Les Français sont moroses : la crise économique pèse sur leurs épaules, les réformes font peur comme le chômage ou la baisse du pouvoir d’achat… Alors pour retrouver un peu de baume au cœur, ils trouvent refuge dans le divertissement. Ce n’est pas moi qui le dis, c’est Guy Lagache, présentateur sur M6 de l’émission « Capital ». Pour nous le prouver, dimanche il proposait une enquête sur les nouveaux rois du divertissement qui eux, contrairement à vous et moi, arrivent à tirer leur épingle du jeu et à ne pas se soucier de leur pouvoir d’achat.
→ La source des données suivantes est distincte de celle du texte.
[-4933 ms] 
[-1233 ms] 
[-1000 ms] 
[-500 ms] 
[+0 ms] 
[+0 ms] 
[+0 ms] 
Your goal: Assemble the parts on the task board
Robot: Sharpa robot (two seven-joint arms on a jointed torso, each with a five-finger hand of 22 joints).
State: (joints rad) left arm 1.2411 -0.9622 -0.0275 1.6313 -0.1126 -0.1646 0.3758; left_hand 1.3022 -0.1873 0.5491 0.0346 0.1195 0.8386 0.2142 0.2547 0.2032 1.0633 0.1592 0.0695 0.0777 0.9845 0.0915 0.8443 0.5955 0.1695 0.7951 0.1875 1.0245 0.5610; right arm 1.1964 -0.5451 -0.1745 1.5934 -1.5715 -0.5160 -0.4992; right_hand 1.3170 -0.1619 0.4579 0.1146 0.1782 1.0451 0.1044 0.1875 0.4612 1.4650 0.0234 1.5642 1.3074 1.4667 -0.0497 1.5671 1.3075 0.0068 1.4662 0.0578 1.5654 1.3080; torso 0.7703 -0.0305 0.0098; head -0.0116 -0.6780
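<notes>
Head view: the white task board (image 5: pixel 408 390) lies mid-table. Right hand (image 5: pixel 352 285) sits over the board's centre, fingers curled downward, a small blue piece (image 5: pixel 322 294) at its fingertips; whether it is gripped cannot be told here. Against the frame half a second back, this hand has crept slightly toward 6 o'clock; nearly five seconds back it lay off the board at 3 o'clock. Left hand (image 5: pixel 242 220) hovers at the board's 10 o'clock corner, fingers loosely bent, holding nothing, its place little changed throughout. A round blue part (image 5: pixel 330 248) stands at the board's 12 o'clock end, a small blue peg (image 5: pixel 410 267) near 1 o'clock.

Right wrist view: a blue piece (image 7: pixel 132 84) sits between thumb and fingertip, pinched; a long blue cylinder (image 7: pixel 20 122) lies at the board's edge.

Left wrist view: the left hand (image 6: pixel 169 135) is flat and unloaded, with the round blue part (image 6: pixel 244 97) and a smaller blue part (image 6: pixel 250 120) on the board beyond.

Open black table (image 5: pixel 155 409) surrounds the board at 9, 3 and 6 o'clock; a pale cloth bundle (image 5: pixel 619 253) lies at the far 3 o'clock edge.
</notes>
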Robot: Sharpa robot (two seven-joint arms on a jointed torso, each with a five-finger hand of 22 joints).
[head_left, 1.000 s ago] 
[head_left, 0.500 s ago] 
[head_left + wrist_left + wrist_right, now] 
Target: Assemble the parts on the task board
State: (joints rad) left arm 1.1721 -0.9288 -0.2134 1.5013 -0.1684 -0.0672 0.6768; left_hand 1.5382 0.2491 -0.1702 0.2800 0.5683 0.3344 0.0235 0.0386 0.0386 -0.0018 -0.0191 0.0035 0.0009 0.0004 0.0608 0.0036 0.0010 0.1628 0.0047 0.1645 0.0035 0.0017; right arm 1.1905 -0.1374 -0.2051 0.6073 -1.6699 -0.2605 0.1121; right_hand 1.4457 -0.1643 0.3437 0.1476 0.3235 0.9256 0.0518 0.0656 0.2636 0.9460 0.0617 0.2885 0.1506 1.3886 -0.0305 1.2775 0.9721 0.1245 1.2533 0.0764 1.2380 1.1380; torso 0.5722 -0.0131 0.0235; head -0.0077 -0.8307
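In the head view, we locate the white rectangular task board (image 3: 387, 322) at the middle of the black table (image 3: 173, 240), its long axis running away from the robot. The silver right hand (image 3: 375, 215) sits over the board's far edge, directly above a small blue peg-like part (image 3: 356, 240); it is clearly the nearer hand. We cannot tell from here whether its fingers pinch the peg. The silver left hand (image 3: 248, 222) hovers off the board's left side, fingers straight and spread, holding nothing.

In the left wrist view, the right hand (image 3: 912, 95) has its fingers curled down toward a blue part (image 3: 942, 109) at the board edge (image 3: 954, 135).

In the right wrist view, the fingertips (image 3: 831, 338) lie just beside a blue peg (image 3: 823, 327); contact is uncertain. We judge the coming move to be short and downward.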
Je ne vous rapporterai pas ce qui s’est dit sur les humoristes ou les chanteurs, je vous laisse le soin de revoir l’émission vous-mêmes sur M6 Replay, je me contenterai de vous faire part de l’enquête sur les coulisses de l’édition, enquête qui ne manquait pas d’intérêt. Bien sûr, une enquête sur les rois du divertissement ne pouvait se faire sans Bernard Fixot. L’éditeur montrait ses stratégies pour ne publier que des best-sellers. J’avais donné quelques recettes il y a quelques jours ici-même mais pour « Capital », Bernard Fixot a bien voulu en donner d’autres. Pour fabriquer un best-seller donc, il faut trouver des personnages symboles d’une grande cause : Ingrid Betancourt, Souad, la jeune femme brûlée vive par sa famille parce qu’on l’a vue parler à un garçon … Ces femmes sont des héroïnes, selon l’éditeur, et notre société a besoin de ces personnes porteuses d’espoir. Il ne suffit pas d’avoir une histoire exceptionnelle pour que les lecteurs aient envie d’acheter le livre, il faut aussi que les auteurs soient présents sur les plateaux télé et sachent répondre aux questions des journalistes et susciter l’émotion. Bernard Fixot nous montre ainsi une vidéo où Ingrid Betancourt s’entraîne à parler devant une caméra…
Ce qui m’a particulièrement intéressée dans cette enquête ce ne sont pas les stratégies de vente des éditions XO, mais le portrait de l’éditeur Bertil Scali. A l’origine, Scali est une petite maison d’édition, née il y a quatre ans à peine et ne comptant que 5 employés. Sa spécialité est la musique, rock et Folk en particulier. Elle publie également des romans, des dictionnaires sur la littérature… Bref, des livres de qualité, réservés à un lectorat confidentiel. Mais depuis quelques mois, Bertil Scali, pour faire vivre sa maison, a décidé de changer, en partie, sa ligne éditoriale. A côté des ouvrages spécialisés, Scali publie des livres grand public. Au moment du tournage de l’enquête, Claire l’Hoër signait son livre humoristique sur les Ch’tis, surfant ainsi sur le succès de Danny Boon. Depuis, la mère de Michel Houellebecq, Lucie Ceccaldi a fait paraître un livre qui a fait couler beaucoup d’encre et qui, sans doute, se vend comme des petits pains : L’Innocente. Grâce à ces sujets en plein dans l’actu ou fortement polémiques, Scali parvient à toucher un public plus large, à faire parler d’elle dans tous les médias, y compris sur M6 ! Finalement, c’est avant tout cela que montrait cette enquête : comment une petite maison (fort prolixe au demeurant puisqu’en 2007 déjà, elle publiait 4 livres par mois) parvient à survivre voire à prospérer dans un milieu difficile.